Money managers are racing to add workers with restructuring and bankruptcy experience as they take in record amounts of cash to buy cheap assets battered by the economic fallout of the coronavirus pandemic.
Firms are also looking to protect long-standing investments in highly leveraged companies amid expectations of an uptick in troubled situations in the coming months, according to industry insiders. Credit shops including Owl Rock Capital Partners, Pretium Partners and PGIM have all hired distressed-debt specialists in recent weeks.
"As soon as COVID hit, clients started seeing more stress in their portfolios and we started getting more calls," Jonathan Goldstein of recruiting firm Heidrick & Struggles said in an interview. Mr. Goldstein helps private equity firms and hedge funds identify new talent. "They want someone who can step into C-level roles and turn around a company, or folks who can help steer businesses through choppy waters."
Money managers are looking to raise more than $70 billion to invest in troubled companies amid signs the global economic slowdown is set to worsen. The International Monetary Fund earlier this week cut its outlook for the world economy, predicting a much deeper recession and slower rebound than it anticipated just two months ago. Despite unprecedented support from the Federal Reserve to help stem the bleeding, the amount of distressed U.S. corporate debt is still more than 60% above what it was before COVID-19 was declared a pandemic, Bloomberg data show.

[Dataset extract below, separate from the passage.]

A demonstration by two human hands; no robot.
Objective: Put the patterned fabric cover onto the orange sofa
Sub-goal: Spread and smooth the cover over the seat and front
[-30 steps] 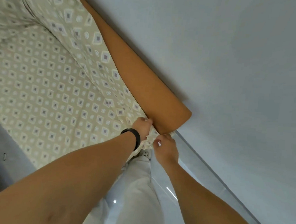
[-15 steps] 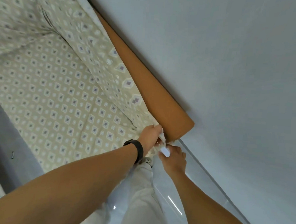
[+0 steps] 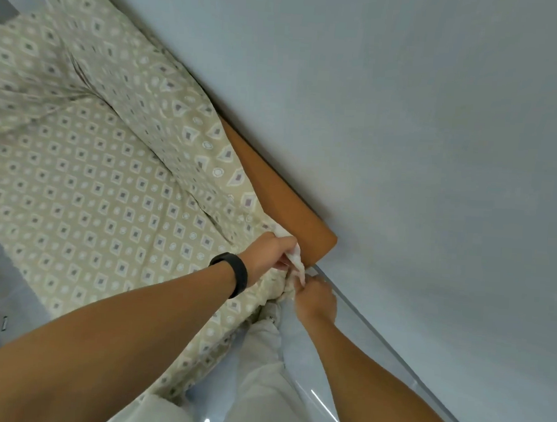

"We still have the most leveraged corporate sector that we've ever had, and I think the fallout of this crisis will result in profound and lasting changes to many aspects of the economy," said Irwin Gold, co-founder of Houlihan Lokey's financial restructuring group.
Returns in restructuring scenarios can vary widely, with results depending in part on court rulings, when troubled issuers decide to take corrective actions and when deals are completed. Yet for distressed investors, having the expertise to negotiate and defend a deal can often be the difference between reaping major gains or booking a loss.